Monsieur Mermaz, l’État ne peut pas être schizophrène. Nous ne pouvons pas lutter avec détermination contre les filières mafieuses de l’immigration clandestine et laisser à proximité des gares, des points de rupture de charge ou du port de Calais, des passeurs exercer tranquillement leur trafic dans des zones d’hébergement qui ne sont absolument pas préparées à cela et qui sont, je le répète, des zones de racket.
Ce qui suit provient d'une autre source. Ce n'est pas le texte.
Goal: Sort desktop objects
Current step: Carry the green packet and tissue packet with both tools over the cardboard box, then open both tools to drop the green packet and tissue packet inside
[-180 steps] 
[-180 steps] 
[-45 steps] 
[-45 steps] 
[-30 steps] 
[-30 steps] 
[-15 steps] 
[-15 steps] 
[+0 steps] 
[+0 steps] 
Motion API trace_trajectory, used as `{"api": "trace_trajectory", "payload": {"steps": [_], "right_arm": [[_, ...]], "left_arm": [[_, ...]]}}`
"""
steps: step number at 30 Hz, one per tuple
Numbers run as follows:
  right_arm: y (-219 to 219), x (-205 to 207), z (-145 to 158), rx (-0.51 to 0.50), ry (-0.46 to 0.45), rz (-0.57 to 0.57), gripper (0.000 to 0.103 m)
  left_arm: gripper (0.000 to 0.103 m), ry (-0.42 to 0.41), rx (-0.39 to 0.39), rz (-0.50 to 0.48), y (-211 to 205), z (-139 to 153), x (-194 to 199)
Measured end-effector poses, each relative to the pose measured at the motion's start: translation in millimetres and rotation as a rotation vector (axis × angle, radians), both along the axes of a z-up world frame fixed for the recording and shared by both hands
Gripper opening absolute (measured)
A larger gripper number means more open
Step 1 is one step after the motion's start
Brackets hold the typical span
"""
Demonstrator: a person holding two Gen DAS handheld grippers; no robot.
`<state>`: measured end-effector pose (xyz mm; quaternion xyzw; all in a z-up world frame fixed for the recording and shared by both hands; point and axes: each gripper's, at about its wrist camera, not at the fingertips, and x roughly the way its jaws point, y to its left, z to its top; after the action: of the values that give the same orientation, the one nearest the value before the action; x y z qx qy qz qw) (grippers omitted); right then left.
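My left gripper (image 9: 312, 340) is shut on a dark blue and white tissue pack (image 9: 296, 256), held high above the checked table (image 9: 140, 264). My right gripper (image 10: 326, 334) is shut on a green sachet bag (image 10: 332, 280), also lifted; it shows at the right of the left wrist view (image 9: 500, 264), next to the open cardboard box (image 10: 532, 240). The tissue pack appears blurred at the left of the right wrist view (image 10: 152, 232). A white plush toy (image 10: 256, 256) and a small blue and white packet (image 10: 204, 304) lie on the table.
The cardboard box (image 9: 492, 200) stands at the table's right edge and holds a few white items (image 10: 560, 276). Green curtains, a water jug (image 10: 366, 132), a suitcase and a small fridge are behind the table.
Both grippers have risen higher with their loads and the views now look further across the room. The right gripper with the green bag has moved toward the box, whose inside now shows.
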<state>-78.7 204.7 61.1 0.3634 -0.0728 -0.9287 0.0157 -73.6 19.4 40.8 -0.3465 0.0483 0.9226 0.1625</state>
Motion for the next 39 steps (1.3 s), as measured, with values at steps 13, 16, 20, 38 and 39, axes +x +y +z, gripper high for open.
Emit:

Ce n’est pas possible.

Contrairement à ce que vous avez suggéré, le 22 septembre dernier, lorsque nous avons démantelé la « jungle », nous avons le soir même offert aux adultes comme aux mineurs isolés des possibilités d’hébergement. Cent vingt-cinq jeunes mineurs isolés ont, le soir même, dormi dans des centres d’hébergement spécialisés prévus à cet effet, mais ce n’est pas de notre fait si les deux cents places prévues pour les adultes n’ont pas été utilisées : aucun adulte ne s’est présenté…

La description que vous avez faite de la situation « post-jungle », si je puis dire, est objectivement fausse.

Pour ce qui est du grand froid et de la situation qui en résulte, permettez-moi d’affirmer que l’État joue son rôle, contrairement à ce que vous avez laissé entendre, car il aide les associations, matériellement et financièrement. On ne peut donc pas prétendre qu’il ne joue pas son rôle : il le joue au même titre que les collectivités locales, les régions et les départements.

S’agissant des enfants et des adolescents, vous savez parfaitement, monsieur Mermaz, que la France se singularise par le fait qu’aucun mineur étranger isolé présent sur son sol n’est jamais raccompagné à la frontière. Nous allons au-delà de ce que préconise le Haut Commissariat des Nations unies pour les réfugiés, qui demande simplement un abri convenable pour rendre possible la reconduite de ces enfants ou de ces adolescents dans leur pays d’origine. Ce faisant, la France non seulement respecte sa tradition d’asile, mais, parlons franchement, clairement - on ne saurait être trop concret en la matière -, le citoyen français, et donc le contribuable, paie suffisamment cher cette obligation morale pour ne pas avoir à s’offrir, en plus, le luxe de l’auto-flagellation !

Sachons au moins reconnaître les mérites de nos initiatives. Je regrette, à ce titre, la description caricaturale et négative que vous avez faite de notre action en la matière.